Long reads also appeal to Nattestad, who is using de novo assembly of the SK-BR-3 breast cancer cell line as a way to fully characterize not just SNPs, but also major structural variations. One of her interests in SK-BR-3 is to better understand Her2 oncogene amplification, and she has undertaken a historical, step-by-step reconstruction of its mutations using software she developed for that purpose. “Our focus here is not just to see how many copies of Her2 there are, or to see that it is Her2-amplified like you would in a diagnostic setting. Instead, we wanted to see how that amplification has happened over time in the genome, and try to reconstruct a history of steps that took place,” she says. Schatz notes that in SK-BR-3, the region around Her2 has undergone what they call ‘genome gymnastics,’ a very complicated series of amplifications, inverted duplications, and translocation events. He says that “trying to capture that level of complication and sophistication just from standard variant calling approaches is very challenging.” Nattestad plans to follow up with analyses of other oncogenes known to be amplified in this cell line.

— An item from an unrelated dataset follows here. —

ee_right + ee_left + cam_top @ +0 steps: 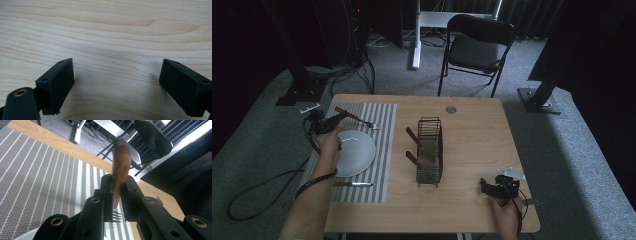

This year, Schatz expects to see a number of reference-grade human genomes published using PacBio technology to create high-quality de novo assemblies. He says, “If you’re interested to do a de novo assembly of an entirely novel species, my strong recommendation — without any hesitation — is to do long-range PacBio sequencing, and I would advocate for 100x coverage of the longest reads you can possibly generate. … This will give you the most successful assembly.” Structural variation studies are similar, he says: “You really want to use the long-read technology in order to capture those structural variations as accurately as possible.”